The precautionary principle should be applied to public exposures to RF radiation. So say four senior academic scientists —including the former director of the U.S. National Toxicology Program (NTP)— in a strongly worded appeal, published today.

Writing in the peer-reviewed journal Environmental Research, Paul Ben Ishai, Linda Birnbaum, Devra Davis and Hugh Taylor point to a “plethora of both experimental and epidemiological evidence establishing a causal relationship between EMF and cancer and other adverse health effects.”

November 16, 2022

ANSES, the French Agency for Food, Environmental and Occupational Health and Safety, has issued a request for proposals for studies on RF radiation.

October 19, 2022

Two influential health agencies, both based in France, will host a one-day meeting on RF–health research, November 23 in Paris. The public is invited to attend in person or online. Registration is free.

The conference, organized by ANSES, the French Agency for Food, Environmental and Occupational Health & Safety, and IARC, the International Agency for Research on Cancer, will focus on potential effects of RF radiation on the brain and on cancer risks. The theme is “Research in a Fast-Moving Environment.”

July 10, 2022

“Interagency Committee on the Health Effects of Non-Ionising Fields: Report to Ministers,” New Zealand Ministry of Health, June 28, 2022. Report runs 107 pages: offers a full-throated endorsement of ICNIRP (on both RF and ELF EMFs) and recommends adoption of ICNIRP’s 2020 RF exposures guidelines. Strangely, committee members not named and they are not allowed to speak to the media.

March 8, 2022

“Changes in the Excitability of Primary Hippocampal Neurons Following Exposure to 3.0 GHz RF EMFs,” Scientific Reports, March 3, 2022. The results show that RF-EMF exposure can alter neuronal activity after a 60-minute exposure to 3.0 GHz at a low dose (SAR <1 W/Kg). From the U.S. Air Force. Open access.

December 10, 2021

“Radiofrequency Radiation and Cancer: A Review,” by David Grimes, JAMA Onclology, December 9, 2021. Incomplete and inaccurate.

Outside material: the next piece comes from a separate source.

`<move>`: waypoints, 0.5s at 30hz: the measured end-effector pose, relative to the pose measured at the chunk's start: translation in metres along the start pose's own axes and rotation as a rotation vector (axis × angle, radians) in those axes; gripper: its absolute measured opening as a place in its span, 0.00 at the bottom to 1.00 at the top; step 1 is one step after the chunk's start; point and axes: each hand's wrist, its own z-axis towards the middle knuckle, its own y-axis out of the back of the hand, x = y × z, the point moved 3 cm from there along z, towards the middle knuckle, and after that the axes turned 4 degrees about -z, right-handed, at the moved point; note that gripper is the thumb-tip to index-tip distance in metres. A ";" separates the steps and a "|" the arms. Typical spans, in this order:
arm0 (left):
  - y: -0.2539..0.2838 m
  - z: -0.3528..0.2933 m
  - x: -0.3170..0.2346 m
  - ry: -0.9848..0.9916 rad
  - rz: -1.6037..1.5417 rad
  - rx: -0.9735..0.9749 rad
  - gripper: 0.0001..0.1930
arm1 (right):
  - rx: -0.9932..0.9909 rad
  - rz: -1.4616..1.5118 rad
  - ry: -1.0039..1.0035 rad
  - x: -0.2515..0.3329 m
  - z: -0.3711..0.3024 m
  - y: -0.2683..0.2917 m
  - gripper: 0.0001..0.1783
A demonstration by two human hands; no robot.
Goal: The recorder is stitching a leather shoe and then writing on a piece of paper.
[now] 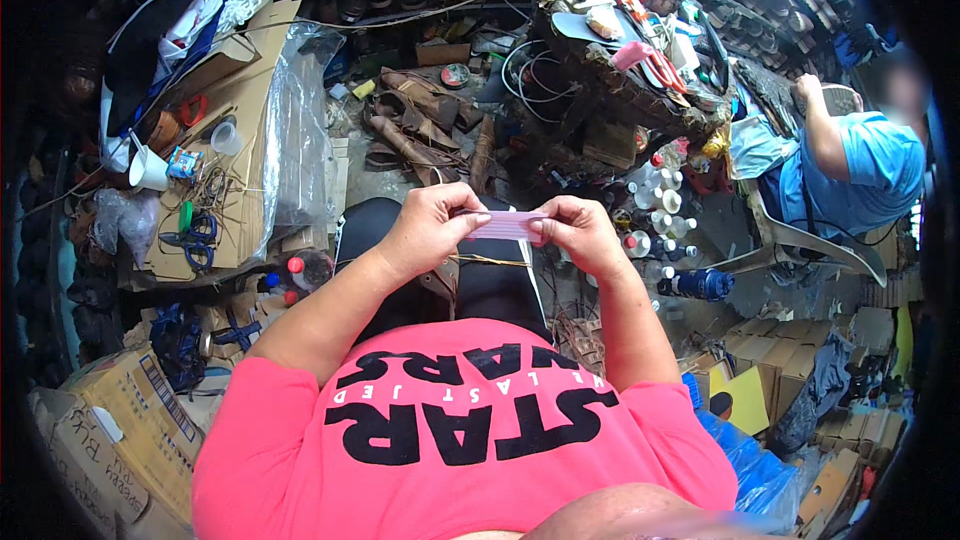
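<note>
A small pink strip with pale lines (508, 226) is stretched level between my two hands, above my black-trousered lap. My left hand (432, 225) pinches its left end between thumb and fingers. The opposite end is pinched the same way by my right hand (582, 232). Below the strip, thin tan cords (492, 260) lie across my thighs. A brown piece (438, 282), partly hidden by my left wrist, rests between my legs; its kind cannot be made out.
To the left, cardboard (255, 140) carries blue-handled scissors (200, 242) and a white cup (148, 170). Brown leather-like scraps (425, 120) lie ahead on the floor. Several bottles (668, 198) stand to the right, near a seated person in blue (865, 160). A cluttered workbench (640, 60) is at far right.
</note>
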 end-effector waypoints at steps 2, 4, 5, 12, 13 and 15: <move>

Astonishing that this was published by an AMA journal. [More here]

October 31, 2021

“RF Exposure of the Yellow Fever Mosquito (A. aegypti) from 2 to 240 GHz,” PLoS Computational Biology, October 28, 2021. “For a given incident RF power, the absorption increases with increasing frequency between 2 and 90 GHz with a maximum between 90 and 240 GHz.” Open access.

September 27, 2021

A detailed examination —likely the most exhaustive ever attempted— of the environmental effects of non-ionizing electromagnetic radiation has been published in Reviews on Environmental Health.

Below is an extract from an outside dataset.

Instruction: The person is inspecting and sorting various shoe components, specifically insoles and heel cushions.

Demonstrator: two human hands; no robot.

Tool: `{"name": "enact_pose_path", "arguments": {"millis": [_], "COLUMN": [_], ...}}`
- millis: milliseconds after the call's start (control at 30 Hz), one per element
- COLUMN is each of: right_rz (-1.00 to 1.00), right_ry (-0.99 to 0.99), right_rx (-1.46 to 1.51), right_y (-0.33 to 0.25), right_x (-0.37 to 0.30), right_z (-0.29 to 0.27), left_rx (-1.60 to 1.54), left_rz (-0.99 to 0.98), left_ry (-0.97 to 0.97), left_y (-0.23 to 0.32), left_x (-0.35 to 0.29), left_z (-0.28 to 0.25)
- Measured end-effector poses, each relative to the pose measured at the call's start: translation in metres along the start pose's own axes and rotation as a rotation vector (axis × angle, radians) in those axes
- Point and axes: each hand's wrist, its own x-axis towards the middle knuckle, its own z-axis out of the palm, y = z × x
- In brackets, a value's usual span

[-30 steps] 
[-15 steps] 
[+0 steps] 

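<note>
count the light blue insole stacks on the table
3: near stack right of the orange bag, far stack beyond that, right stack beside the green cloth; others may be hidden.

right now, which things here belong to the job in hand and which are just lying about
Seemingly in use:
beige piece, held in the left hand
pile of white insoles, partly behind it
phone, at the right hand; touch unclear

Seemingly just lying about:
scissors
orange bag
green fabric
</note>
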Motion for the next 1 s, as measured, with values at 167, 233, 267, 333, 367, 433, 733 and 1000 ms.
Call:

“Effects of Non-Ionizing Electromagnetic Fields on Flora and Fauna” is in three parts, the last of which was posted today.

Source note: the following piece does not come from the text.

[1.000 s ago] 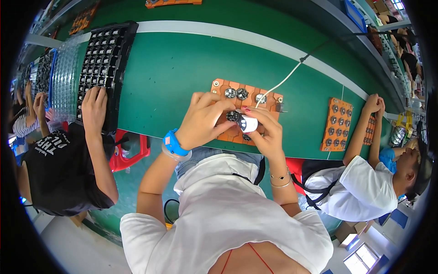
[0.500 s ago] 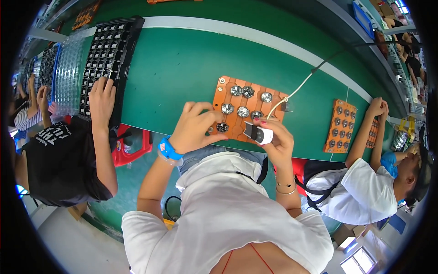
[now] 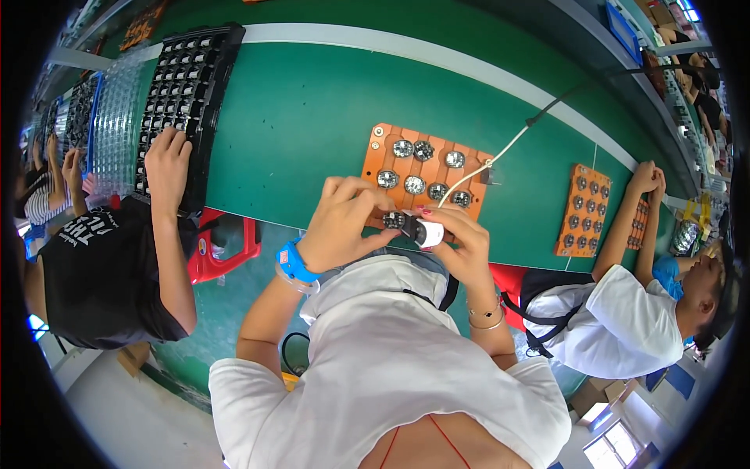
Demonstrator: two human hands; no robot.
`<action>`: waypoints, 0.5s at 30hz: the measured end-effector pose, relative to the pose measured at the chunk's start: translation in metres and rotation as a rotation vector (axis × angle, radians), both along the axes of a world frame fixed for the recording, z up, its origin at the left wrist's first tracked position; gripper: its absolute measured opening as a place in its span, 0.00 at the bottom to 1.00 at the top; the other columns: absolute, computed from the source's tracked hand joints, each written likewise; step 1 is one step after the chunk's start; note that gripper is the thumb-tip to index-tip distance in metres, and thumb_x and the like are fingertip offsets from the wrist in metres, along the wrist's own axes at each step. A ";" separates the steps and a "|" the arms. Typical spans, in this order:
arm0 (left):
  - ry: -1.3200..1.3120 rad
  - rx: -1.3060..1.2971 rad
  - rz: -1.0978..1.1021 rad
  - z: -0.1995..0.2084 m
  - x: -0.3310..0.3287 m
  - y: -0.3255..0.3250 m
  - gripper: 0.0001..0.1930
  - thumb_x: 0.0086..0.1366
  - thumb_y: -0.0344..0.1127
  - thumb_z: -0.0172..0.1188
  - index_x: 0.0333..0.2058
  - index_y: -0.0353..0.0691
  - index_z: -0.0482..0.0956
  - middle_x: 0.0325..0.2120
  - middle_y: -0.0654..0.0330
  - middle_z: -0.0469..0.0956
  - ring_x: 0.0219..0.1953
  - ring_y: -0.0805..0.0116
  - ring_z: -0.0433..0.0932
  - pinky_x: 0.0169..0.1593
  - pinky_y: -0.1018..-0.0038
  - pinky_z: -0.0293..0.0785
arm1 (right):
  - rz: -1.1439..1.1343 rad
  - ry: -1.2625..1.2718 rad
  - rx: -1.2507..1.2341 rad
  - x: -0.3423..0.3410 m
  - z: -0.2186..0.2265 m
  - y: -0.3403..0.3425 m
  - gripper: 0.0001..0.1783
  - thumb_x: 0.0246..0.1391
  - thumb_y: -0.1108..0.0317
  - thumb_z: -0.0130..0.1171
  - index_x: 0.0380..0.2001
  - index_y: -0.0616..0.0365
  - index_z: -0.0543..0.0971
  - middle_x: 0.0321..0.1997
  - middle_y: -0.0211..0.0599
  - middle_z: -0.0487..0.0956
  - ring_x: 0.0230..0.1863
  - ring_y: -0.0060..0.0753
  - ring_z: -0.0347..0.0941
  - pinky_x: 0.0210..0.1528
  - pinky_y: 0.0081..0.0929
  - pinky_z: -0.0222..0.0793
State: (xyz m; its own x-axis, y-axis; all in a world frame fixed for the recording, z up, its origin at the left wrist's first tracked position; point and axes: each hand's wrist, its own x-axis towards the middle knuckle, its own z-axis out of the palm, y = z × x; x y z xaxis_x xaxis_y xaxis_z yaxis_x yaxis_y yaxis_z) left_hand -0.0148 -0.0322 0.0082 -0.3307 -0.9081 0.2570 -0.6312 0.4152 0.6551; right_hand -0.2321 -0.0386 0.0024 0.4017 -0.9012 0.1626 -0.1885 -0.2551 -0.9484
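Pinching a round black part (image 3: 393,220) between the thumb and fingertips of the left hand (image 3: 341,227), opening the digits no wider than the part itself. Locating the part at the near left corner of an orange plate (image 3: 439,166); being unable to tell contact from clearance between the two. Gripping a white device (image 3: 430,234) in the right hand (image 3: 462,238), curling the fingers around the body and leaving little open space in the grasp. Pointing the black end of the device left, placing it right beside the part; being unable to tell touching from a slight gap. Leading a white cable (image 3: 512,143) from the right hand up and to the right, across the plate; hiding its near end behind the fingers

Laying the plate flat on the green table (image 3: 297,133), near the front edge. Seating three similar round pieces in the far row and four in the next; covering much of the nearest area with the hands. Wearing a blue watch (image 3: 294,262) on the left wrist and bracelets (image 3: 486,314) on the right

To the right, displaying a second plate (image 3: 578,231), also orange, carrying rows of round pieces. Beyond it, showing a co-worker in white (image 3: 617,324), bringing both hands together at the table. To the left, showing a co-worker in black (image 3: 109,281), extending a hand over a black tray (image 3: 211,109) filled with small pieces. Below the table edge there, exposing a red stool (image 3: 248,238)
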 end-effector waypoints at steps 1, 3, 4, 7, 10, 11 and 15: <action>-0.028 0.022 0.025 -0.002 0.001 0.000 0.21 0.40 0.35 0.71 0.32 0.45 0.69 0.34 0.69 0.77 0.40 0.66 0.68 0.43 0.69 0.58 | -0.019 0.015 -0.046 -0.002 -0.002 0.000 0.22 0.36 0.77 0.64 0.41 0.61 0.78 0.42 0.40 0.79 0.45 0.40 0.74 0.48 0.30 0.69; -0.103 0.041 -0.004 -0.008 0.006 -0.002 0.21 0.40 0.35 0.71 0.33 0.44 0.69 0.34 0.68 0.76 0.40 0.66 0.68 0.43 0.68 0.58 | -0.180 -0.141 0.103 -0.012 -0.004 0.006 0.22 0.33 0.79 0.63 0.39 0.64 0.78 0.42 0.40 0.79 0.46 0.38 0.74 0.50 0.32 0.67; -0.179 0.062 -0.031 -0.010 0.008 -0.002 0.22 0.41 0.35 0.71 0.34 0.44 0.70 0.35 0.68 0.76 0.40 0.65 0.68 0.42 0.68 0.59 | -0.198 -0.149 0.083 -0.019 -0.005 0.006 0.22 0.33 0.80 0.63 0.39 0.64 0.78 0.42 0.42 0.79 0.46 0.38 0.73 0.50 0.32 0.66; -0.119 0.056 -0.102 -0.003 -0.012 -0.004 0.22 0.41 0.36 0.70 0.36 0.44 0.70 0.34 0.68 0.75 0.40 0.66 0.68 0.42 0.68 0.59 | -0.208 -0.154 0.024 -0.038 -0.008 0.007 0.23 0.32 0.81 0.61 0.40 0.66 0.77 0.43 0.43 0.79 0.45 0.39 0.73 0.49 0.31 0.66; -0.077 0.005 -0.165 -0.013 -0.039 -0.005 0.19 0.43 0.35 0.67 0.34 0.43 0.70 0.28 0.66 0.74 0.37 0.66 0.68 0.38 0.69 0.60 | -0.167 -0.038 0.023 -0.054 -0.009 0.013 0.22 0.36 0.81 0.57 0.42 0.65 0.76 0.43 0.46 0.77 0.47 0.39 0.72 0.50 0.31 0.65; -0.074 -0.008 -0.187 -0.017 -0.046 -0.005 0.18 0.44 0.35 0.67 0.33 0.43 0.70 0.27 0.66 0.74 0.36 0.66 0.67 0.38 0.69 0.60 | -0.171 -0.036 0.024 -0.055 -0.008 0.015 0.22 0.36 0.81 0.57 0.42 0.65 0.76 0.43 0.46 0.77 0.47 0.39 0.72 0.50 0.31 0.65; -0.099 -0.053 -0.193 -0.020 -0.055 -0.009 0.17 0.44 0.34 0.67 0.33 0.43 0.71 0.26 0.66 0.73 0.36 0.68 0.67 0.37 0.70 0.59 | -0.167 0.031 0.019 -0.058 -0.002 0.017 0.23 0.34 0.81 0.58 0.41 0.65 0.76 0.42 0.46 0.78 0.46 0.38 0.72 0.49 0.31 0.66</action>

Taken together, the three papers run over 200 pages in the journal and include more 1,000 references.

August 25, 2021

“Threshold of RF EMF Effect on Human Brain,” International Journal of Radiation Biology, posted August 23, 2021. Lowest SAR threshold for effect on EEG is more than a 1,000 times lower than level deemed safe by ICNIRP and the U.S. FCC. Also the changes in EEG are similar to those seen in depression.

July 18, 2021

“Development of Health-Based Exposure Limits for RFR from Wireless Devices Using a Benchmark Dose Approach,” Environmental Health, posted July 17, 2021. From the Environmental Working Group (EWG). “The analysis presented here supports a whole-body SAR limit of 2-4 mW/Kg for adults... and 0.2-0.4 mW/Kg for young children.” Open access.

June 11, 2021

A new analysis from the radiation group at the International Agency for Research on Cancer (IARC) calls into question the agency’s own classification of wireless radiation as a possible human carcinogen.

On May 27, IARC’s Isabelle Deltour presented the new analysis of the incidence of malignant brain tumors (glioma) in the Nordic countries —Denmark, Finland, Norway and Sweden— over the last several decades. She spoke at an online colloquium hosted by the German Federal Office of Radiation Protection, known as the BfS.

Deltour argued that the trends are mostly not “compatible” with those seen in the epidemiological studies —principally, Interphone and Lennart Hardell’s— that were the basis of IARC’s 2011 designation of RF radiation as a possible, or 2B, human carcinogen.